In the spirit of open source, we want to ensure that users, collaborators of AIWhispr also understand how to add their own custom modules. Open Source for AIWHispr does not mean just putting the source code out there , but also to share the modular design approach and practical examples of how to add your own modules.

This example is a code walkthrough of the modules added to support reading of files stored on Google Cloud Storage for indexing for semantic search,

1. Edit: python/common_objects/aiwhisprBaseClasses.py

Support for Google storage authentication configurations was added in the siteAuth base class.

class siteAuth:
....
def __init__(self,auth_type:str,**kwargs):
....   
match self.auth_type
....   
  case 'google-cred-key':                
.....
     self.google_cred_path = kwargs['google_cred_path']
     self.google_project_id = kwargs['google_project_id']
     self.google_storage_api_key = kwargs['google_storage_api_key']
.....

This means that [content-site-auth] section for Google cloud storage looks like

------------------------------------------------------------------------------------------------------------------- ....................

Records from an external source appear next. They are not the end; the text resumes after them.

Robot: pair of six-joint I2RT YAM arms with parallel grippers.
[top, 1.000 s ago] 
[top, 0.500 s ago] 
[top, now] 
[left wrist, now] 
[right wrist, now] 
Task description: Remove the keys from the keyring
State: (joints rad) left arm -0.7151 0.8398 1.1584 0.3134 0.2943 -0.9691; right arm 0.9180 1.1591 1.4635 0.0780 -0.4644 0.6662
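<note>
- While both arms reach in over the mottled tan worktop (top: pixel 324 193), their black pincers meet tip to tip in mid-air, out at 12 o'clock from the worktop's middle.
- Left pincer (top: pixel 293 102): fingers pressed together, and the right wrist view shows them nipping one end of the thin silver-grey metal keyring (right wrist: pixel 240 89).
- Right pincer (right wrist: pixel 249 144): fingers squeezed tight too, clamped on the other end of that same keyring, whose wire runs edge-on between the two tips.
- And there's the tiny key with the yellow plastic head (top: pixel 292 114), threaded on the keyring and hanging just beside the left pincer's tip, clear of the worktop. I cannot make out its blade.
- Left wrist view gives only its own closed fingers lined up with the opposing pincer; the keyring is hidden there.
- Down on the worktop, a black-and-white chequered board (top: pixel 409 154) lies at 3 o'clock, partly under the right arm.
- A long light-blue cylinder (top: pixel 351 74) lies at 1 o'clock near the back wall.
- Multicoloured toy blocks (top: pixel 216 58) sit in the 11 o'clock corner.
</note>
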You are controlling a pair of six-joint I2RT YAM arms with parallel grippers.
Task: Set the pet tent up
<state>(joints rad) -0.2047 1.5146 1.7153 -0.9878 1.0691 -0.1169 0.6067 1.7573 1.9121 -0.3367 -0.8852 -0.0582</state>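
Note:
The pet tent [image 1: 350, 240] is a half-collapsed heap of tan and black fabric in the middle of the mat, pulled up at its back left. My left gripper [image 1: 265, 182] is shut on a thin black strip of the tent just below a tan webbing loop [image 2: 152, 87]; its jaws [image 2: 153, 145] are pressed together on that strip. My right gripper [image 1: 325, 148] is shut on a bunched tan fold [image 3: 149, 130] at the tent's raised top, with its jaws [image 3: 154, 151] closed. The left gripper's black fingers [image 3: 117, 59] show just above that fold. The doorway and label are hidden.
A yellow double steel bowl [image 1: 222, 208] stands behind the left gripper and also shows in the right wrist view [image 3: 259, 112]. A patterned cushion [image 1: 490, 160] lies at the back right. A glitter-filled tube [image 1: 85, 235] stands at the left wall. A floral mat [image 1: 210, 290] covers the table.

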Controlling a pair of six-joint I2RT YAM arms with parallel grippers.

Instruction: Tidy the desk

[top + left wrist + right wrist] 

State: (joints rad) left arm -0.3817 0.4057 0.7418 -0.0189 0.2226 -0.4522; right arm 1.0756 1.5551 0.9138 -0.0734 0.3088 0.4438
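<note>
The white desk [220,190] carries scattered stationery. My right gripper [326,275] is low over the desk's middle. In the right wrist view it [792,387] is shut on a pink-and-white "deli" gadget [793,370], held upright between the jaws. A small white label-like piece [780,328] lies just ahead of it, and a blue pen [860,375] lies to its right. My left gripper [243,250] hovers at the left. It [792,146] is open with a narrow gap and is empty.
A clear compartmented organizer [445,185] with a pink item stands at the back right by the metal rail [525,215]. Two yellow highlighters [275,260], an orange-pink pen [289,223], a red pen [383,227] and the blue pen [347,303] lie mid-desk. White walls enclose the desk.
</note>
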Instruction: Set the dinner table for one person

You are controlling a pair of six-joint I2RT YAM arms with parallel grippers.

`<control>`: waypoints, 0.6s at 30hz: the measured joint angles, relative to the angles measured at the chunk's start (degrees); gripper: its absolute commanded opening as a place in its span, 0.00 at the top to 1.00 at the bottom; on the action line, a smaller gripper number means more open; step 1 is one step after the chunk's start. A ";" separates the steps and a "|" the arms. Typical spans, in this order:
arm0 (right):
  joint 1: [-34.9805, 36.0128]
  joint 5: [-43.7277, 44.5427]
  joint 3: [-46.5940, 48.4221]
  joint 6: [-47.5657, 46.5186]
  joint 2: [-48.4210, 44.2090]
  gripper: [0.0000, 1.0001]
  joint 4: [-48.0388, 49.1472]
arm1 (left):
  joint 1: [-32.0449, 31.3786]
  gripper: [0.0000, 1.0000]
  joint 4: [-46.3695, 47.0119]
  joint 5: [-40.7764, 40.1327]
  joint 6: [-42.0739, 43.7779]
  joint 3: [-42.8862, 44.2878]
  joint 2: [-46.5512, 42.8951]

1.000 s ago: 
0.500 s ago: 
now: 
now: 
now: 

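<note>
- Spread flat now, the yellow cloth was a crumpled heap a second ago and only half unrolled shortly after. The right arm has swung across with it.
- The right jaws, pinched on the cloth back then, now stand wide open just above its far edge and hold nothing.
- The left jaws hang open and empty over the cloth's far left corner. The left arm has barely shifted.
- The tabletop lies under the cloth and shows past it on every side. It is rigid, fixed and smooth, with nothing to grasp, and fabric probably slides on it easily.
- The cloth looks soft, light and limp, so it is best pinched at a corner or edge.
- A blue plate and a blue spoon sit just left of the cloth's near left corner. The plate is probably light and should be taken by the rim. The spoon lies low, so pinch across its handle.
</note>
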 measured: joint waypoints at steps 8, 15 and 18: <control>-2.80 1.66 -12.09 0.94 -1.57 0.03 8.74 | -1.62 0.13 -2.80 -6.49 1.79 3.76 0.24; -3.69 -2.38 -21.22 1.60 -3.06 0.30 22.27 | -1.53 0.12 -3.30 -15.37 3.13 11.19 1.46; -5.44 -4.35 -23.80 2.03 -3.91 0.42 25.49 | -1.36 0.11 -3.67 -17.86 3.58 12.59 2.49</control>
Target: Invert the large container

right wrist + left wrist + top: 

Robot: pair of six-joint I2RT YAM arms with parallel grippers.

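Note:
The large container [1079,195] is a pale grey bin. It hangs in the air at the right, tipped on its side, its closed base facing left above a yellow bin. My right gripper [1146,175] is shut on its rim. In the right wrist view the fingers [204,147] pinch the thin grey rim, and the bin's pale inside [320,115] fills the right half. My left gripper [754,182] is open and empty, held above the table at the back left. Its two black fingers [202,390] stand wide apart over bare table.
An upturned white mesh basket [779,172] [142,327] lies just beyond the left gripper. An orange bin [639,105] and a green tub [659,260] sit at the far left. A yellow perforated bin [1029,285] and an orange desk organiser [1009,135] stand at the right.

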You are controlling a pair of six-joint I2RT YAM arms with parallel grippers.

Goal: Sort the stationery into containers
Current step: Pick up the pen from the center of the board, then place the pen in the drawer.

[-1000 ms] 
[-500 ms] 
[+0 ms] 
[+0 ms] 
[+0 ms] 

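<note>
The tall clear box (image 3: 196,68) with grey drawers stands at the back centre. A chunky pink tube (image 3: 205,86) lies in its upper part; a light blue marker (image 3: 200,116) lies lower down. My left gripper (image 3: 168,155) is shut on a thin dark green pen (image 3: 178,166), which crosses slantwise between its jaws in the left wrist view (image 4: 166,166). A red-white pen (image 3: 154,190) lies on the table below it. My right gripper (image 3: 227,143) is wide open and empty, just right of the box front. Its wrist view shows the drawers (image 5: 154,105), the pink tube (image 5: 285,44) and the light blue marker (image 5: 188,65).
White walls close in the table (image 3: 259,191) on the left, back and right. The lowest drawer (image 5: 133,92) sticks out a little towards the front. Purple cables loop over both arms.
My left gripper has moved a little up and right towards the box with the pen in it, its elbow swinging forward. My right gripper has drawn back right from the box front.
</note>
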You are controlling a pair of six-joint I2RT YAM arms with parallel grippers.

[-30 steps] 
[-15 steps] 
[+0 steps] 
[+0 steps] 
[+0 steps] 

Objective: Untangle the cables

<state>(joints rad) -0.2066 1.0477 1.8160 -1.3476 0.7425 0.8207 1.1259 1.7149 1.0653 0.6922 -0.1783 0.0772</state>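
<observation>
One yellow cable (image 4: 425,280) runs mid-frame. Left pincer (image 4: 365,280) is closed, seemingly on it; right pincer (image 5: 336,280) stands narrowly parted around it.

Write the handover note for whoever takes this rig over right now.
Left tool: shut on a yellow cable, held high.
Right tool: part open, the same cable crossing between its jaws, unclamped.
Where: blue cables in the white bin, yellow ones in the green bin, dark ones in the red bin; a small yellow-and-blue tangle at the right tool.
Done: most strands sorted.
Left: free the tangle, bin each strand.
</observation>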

[content-site-auth] authtype=google-cred-key google-cred-path=</path/to/google/credential/file.json> google-project-id=<project-id-to which-storage-is-billed-google> google-storage-api-key=<api-key-to-access-google-storage>

.................

-------------------------------------------------------------------------------------------------------------------

***Note the the configurations use dash "-" separator while the python variable names use underscore "_"

We also edit the baseClass srcContentSite.pickle_me() to supports these new variables to be pickled. The pickled objects are used by the spawned indexing processes.

class srcContentSite:
....
 def pickle_me(self):
....
   self.self_description['site_auth']['google_cred_path'] = self.site_auth.google_cred_path
   self.self_description['site_auth']['google_project_id'] = self.site_auth.google_project_id
   self.self_description['site_auth']['google_storage_api_key'] = self.site_auth.google_storage_api_key

2. Edit: python/common-functions/index_content_site_for_config.py

This python module reads the config file and support for configuration for Google Cloud Storage Access is added which is then used to instantiate the siteAuth object. The source type is defined as "google-cloud" in the configuration.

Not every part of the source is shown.